### Instructions to follow
Using the listing below, report all lines holding the word "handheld".

** Data to process follows **

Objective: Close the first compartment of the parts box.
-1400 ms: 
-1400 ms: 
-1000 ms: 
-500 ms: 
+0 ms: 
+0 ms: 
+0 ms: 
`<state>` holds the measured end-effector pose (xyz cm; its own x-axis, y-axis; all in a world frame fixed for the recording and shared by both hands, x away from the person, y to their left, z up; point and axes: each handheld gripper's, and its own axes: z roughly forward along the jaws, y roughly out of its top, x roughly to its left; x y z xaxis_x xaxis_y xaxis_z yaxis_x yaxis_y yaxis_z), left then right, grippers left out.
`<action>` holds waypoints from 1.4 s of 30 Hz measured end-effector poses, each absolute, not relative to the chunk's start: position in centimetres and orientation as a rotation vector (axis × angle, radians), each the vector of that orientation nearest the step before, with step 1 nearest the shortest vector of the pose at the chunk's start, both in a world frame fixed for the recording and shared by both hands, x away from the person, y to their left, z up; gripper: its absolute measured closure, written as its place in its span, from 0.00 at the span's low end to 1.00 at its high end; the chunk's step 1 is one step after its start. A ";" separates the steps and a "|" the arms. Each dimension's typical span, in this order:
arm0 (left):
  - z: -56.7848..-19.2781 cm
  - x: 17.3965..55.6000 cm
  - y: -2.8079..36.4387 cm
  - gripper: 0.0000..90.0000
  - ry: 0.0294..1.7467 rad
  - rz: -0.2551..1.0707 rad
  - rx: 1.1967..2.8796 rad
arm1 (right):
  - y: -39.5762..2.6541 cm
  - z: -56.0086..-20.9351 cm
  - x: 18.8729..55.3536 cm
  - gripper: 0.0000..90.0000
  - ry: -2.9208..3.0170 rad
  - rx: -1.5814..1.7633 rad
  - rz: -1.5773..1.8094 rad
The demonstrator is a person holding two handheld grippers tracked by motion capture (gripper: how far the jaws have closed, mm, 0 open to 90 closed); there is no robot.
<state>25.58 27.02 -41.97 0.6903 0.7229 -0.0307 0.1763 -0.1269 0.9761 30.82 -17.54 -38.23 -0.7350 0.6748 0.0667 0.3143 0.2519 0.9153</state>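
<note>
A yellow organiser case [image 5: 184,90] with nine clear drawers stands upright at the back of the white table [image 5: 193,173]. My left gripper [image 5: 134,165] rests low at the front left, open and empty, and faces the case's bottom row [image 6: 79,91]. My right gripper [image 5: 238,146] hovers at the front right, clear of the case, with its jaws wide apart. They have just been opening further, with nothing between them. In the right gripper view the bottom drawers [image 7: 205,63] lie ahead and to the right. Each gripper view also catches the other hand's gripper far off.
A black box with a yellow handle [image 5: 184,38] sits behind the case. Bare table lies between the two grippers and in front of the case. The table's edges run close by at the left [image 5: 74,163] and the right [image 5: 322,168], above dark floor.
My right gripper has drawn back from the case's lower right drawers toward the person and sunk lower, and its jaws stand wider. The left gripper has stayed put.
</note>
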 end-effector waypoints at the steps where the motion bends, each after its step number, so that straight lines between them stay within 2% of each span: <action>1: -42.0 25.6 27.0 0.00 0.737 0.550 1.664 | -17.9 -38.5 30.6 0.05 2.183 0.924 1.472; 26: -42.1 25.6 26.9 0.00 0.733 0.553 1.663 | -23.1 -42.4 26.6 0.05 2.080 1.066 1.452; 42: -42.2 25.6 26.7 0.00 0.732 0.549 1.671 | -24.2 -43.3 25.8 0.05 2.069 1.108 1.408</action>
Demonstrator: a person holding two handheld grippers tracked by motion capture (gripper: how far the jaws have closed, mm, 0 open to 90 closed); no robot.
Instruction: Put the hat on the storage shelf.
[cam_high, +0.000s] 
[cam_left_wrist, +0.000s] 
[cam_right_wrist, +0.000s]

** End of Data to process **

### Response to this task
`<state>` holds the measured end-effector pose (xyz cm; its own x-axis, y-axis; all in a world frame fixed for the recording and shared by both hands, x away from the person, y to their left, z up; point and axes: each handheld gripper's, and its own axes: z roughly forward along the jaws, y roughly out of its top, x roughly to its left; x y z xaxis_x xaxis_y xaxis_z yaxis_x yaxis_y yaxis_z), left then right, grippers left out.
The demonstrator is a person holding two handheld grippers tracked by motion capture (gripper: how far the jaws have closed, mm, 0 open to 90 closed); there is no robot.
Demonstrator: a person holding two handheld grippers tracked by motion capture (gripper: how far the jaws have closed, mm, 0 open to 90 closed); no robot.

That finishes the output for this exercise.